• _Exercise details_: The answer must be a single number: the count of lines in these records that hold "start".

Dataset excerpts:
**********
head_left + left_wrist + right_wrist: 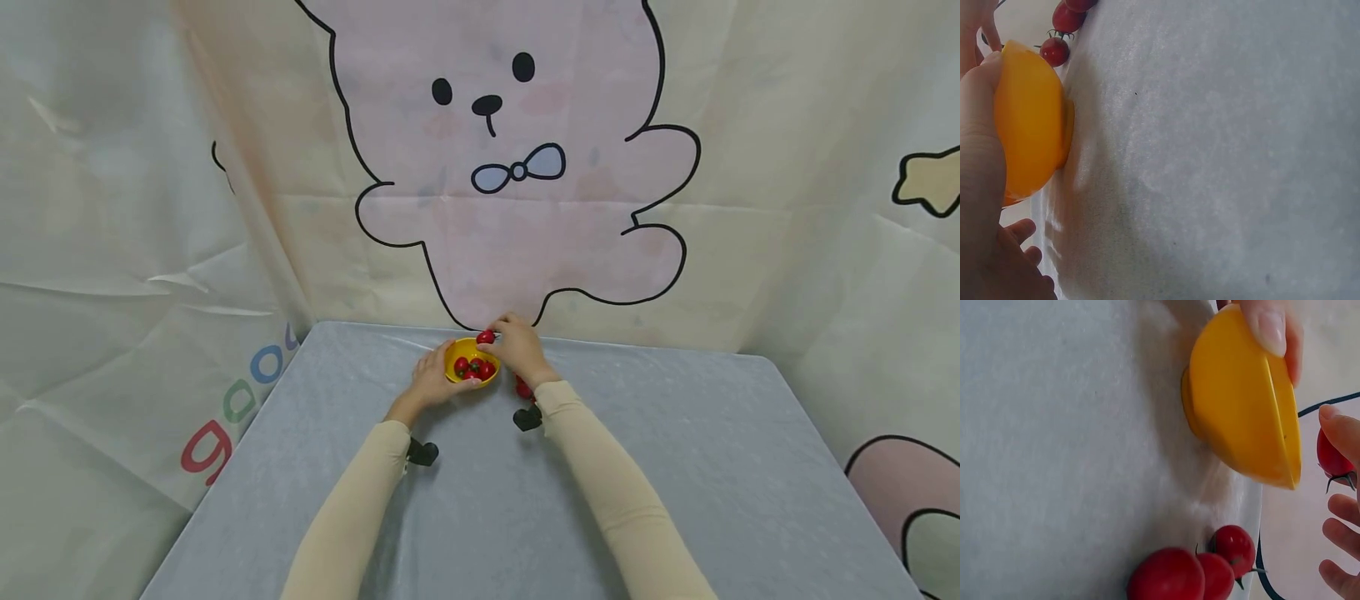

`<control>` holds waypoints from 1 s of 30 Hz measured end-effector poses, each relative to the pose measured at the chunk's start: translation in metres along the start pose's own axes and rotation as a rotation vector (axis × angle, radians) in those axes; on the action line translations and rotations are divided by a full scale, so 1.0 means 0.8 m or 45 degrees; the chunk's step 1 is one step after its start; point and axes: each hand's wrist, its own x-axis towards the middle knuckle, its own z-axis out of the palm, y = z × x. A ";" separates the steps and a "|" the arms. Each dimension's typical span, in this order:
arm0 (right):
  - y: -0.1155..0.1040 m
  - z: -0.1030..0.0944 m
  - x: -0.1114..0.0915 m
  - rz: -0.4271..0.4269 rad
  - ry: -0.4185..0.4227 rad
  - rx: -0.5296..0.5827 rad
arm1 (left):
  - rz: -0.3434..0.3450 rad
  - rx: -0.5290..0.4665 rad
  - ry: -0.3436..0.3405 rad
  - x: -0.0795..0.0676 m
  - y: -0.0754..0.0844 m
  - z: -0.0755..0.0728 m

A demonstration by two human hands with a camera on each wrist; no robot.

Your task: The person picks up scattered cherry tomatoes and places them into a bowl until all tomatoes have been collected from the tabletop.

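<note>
A small yellow bowl (467, 345) stands near the far edge of the table, with several red cherry tomatoes (486, 369) inside. My left hand (431, 380) holds the bowl from the left, thumb along its near side and fingers on the far side. Above the bowl's right rim, my right hand (522, 350) pinches one cherry tomato (1333, 456) by its sides; its green stem end shows in the right wrist view. More cherry tomatoes (1169, 575) lie on the table right of the bowl, partly hidden under the right wrist in the head view.
A grey-blue cloth covers the table (675, 450). Behind it hangs a cream curtain (750, 267) with a printed pink bear, close to the far edge. Dark heart-shaped pieces (528, 417) hang at both wrists.
</note>
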 end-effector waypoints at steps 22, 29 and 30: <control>-0.016 0.032 0.001 -0.004 -0.022 -0.048 | 0.014 0.020 0.039 0.001 -0.002 0.002; -0.018 0.035 0.001 0.007 -0.032 -0.025 | 0.016 0.024 0.022 0.001 -0.003 0.002; -0.018 0.036 0.002 0.005 -0.028 -0.021 | 0.018 0.024 0.023 0.001 -0.003 0.002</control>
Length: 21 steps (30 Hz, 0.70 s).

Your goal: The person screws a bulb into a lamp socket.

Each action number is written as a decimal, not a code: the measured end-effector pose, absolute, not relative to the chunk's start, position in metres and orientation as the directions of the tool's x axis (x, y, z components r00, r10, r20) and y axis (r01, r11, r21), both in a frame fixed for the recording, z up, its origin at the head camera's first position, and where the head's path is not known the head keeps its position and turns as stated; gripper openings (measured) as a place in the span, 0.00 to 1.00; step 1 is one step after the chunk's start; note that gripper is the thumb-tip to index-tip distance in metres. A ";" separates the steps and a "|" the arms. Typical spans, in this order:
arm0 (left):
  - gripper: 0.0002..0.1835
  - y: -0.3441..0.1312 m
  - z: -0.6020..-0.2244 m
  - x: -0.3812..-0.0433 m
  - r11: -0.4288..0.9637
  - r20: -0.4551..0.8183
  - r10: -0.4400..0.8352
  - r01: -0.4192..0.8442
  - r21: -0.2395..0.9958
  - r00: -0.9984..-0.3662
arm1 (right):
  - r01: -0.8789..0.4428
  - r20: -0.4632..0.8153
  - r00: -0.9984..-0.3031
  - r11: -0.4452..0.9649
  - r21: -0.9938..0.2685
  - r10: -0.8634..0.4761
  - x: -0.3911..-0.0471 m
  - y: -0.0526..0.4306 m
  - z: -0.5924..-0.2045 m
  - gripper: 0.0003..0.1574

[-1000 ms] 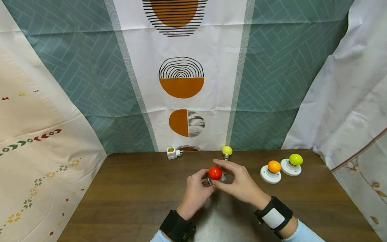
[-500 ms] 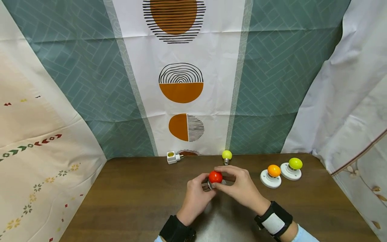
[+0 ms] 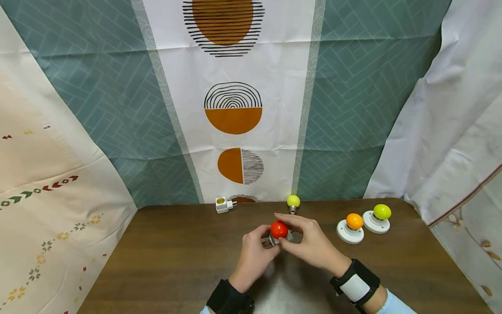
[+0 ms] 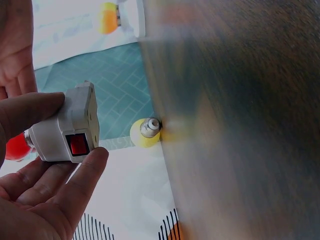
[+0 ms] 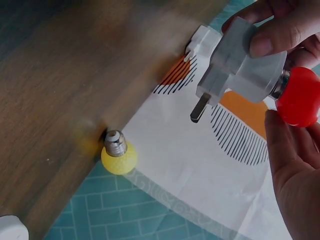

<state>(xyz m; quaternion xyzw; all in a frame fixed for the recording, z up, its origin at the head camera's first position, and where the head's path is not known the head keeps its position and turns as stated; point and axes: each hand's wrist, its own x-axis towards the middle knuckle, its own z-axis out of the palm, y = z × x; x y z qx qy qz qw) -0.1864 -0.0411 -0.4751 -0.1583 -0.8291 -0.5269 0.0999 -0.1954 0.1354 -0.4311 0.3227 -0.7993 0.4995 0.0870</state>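
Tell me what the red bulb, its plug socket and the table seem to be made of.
Red bulb: plastic or glass, unclear which; smooth and glossy, catching the light.
Plug socket: probably plastic, from its smooth, pale moulded body.
Table: wood or laminate, from its brown grain and sheen.

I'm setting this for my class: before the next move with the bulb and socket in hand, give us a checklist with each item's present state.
1. White plastic plug-in socket held: ok, the left hand grips it.
2. Right hand at the glossy red round bulb: ok, fingers around it.
3. Red bulb fully seated: cannot tell; metal shows at its neck.
4. Held socket unplugged: ok, metal prong in open air.
5. Small red switch off: cannot tell.
6. Yellow round bulb in a holder: not ok, loose on the brown table.
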 end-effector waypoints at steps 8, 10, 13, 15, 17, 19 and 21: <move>0.20 -0.044 -0.475 -0.186 0.407 0.328 0.160 0.365 0.837 -0.931 | -0.583 0.481 -0.800 0.277 -0.764 -0.359 -0.196 0.131 -0.435 0.28; 0.20 -0.044 -0.475 -0.186 0.407 0.328 0.160 0.365 0.837 -0.931 | -0.588 0.491 -0.799 0.279 -0.759 -0.348 -0.195 0.131 -0.435 0.27; 0.20 -0.046 -0.475 -0.186 0.399 0.325 0.161 0.363 0.842 -0.932 | -0.591 0.495 -0.800 0.299 -0.749 -0.340 -0.196 0.131 -0.435 0.28; 0.20 -0.046 -0.475 -0.185 0.398 0.324 0.159 0.361 0.843 -0.932 | -0.582 0.484 -0.806 0.304 -0.754 -0.341 -0.196 0.130 -0.435 0.30; 0.19 -0.046 -0.475 -0.186 0.404 0.329 0.158 0.365 0.839 -0.931 | -0.571 0.468 -0.812 0.312 -0.760 -0.349 -0.196 0.131 -0.434 0.31; 0.19 -0.045 -0.475 -0.186 0.419 0.337 0.158 0.372 0.829 -0.928 | -0.567 0.453 -0.813 0.320 -0.759 -0.367 -0.196 0.131 -0.433 0.32; 0.19 -0.045 -0.476 -0.186 0.432 0.349 0.156 0.381 0.817 -0.924 | -0.576 0.445 -0.804 0.330 -0.748 -0.394 -0.196 0.132 -0.433 0.33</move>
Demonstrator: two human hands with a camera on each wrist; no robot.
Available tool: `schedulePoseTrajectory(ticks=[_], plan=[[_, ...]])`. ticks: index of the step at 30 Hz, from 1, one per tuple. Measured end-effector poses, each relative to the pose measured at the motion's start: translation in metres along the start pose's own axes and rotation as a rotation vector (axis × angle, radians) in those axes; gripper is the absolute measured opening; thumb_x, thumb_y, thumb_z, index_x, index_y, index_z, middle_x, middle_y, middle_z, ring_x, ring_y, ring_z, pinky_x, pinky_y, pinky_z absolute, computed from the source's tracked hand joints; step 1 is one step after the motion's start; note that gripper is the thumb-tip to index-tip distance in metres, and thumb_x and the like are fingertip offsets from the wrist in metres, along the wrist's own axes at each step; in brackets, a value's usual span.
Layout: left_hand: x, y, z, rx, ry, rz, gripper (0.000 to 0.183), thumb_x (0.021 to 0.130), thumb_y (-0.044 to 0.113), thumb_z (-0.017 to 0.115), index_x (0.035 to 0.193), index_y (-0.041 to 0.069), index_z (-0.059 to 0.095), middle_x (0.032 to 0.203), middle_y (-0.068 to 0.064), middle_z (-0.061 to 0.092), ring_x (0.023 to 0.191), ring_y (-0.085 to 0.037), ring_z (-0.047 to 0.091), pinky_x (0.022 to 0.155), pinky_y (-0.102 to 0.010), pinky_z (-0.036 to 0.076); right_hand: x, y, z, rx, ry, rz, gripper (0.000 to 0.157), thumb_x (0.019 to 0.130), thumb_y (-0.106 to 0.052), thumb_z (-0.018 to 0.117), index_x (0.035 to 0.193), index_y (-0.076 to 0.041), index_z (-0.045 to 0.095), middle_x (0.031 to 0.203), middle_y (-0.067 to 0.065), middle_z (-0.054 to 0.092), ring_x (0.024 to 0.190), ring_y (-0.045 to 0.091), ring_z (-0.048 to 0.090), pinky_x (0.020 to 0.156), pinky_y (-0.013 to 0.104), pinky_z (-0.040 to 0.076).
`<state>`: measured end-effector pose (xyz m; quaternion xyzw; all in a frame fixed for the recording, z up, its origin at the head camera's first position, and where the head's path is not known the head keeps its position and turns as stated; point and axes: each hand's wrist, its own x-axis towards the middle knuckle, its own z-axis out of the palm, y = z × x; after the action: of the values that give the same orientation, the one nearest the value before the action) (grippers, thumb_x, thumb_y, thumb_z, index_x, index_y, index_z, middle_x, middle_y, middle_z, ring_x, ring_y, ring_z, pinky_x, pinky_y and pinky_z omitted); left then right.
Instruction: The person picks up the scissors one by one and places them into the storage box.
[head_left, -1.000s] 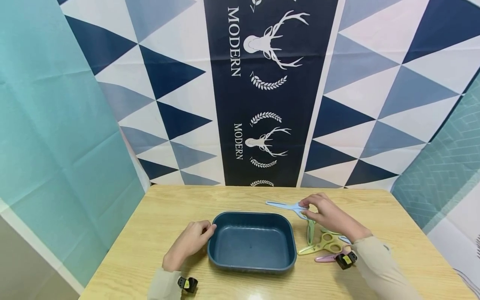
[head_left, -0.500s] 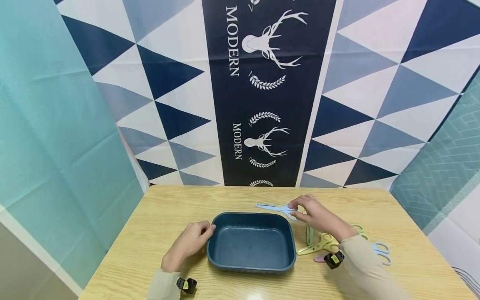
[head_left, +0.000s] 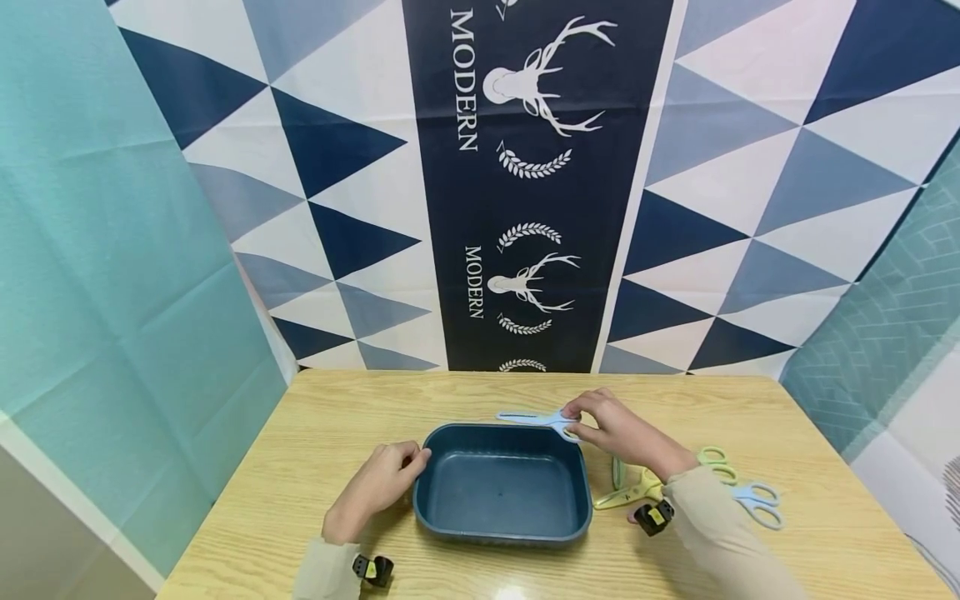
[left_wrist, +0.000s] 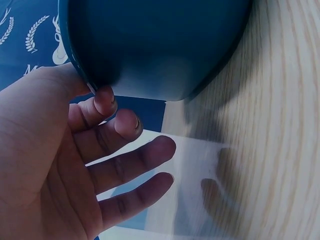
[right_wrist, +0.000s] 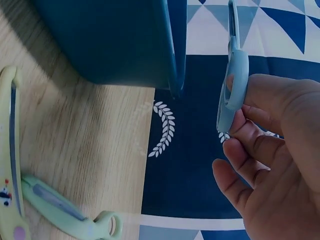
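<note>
A dark blue plastic basin (head_left: 501,493) with rounded corners stands on the table. At its left rim my left hand (head_left: 375,483) pinches the edge between thumb and forefinger; the left wrist view shows the other fingers (left_wrist: 135,160) spread loosely below. Light blue scissors (head_left: 528,418) hang by their handle from my right hand (head_left: 618,429), above the basin's far right corner, blades pointing left. In the right wrist view, thumb and forefinger pinch the scissors (right_wrist: 235,85), which are raised off the table. Part of the handle loops is hidden by the fingers.
Right of the basin lie yellow scissors (head_left: 626,497), green scissors (head_left: 617,472), a second green pair (head_left: 716,465) and another blue pair (head_left: 759,503). My right forearm partly covers them and a pink piece (head_left: 632,516). A patterned cloth (head_left: 360,250) hangs behind the table.
My right hand has moved left with the light blue scissors, from beyond the basin's right side to over its far right corner. My left hand stays on the rim.
</note>
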<state>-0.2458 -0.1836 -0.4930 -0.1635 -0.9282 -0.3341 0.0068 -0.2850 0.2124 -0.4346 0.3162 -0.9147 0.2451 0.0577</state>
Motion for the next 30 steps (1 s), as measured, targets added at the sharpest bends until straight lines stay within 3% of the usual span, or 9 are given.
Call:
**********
• _Answer space_: 3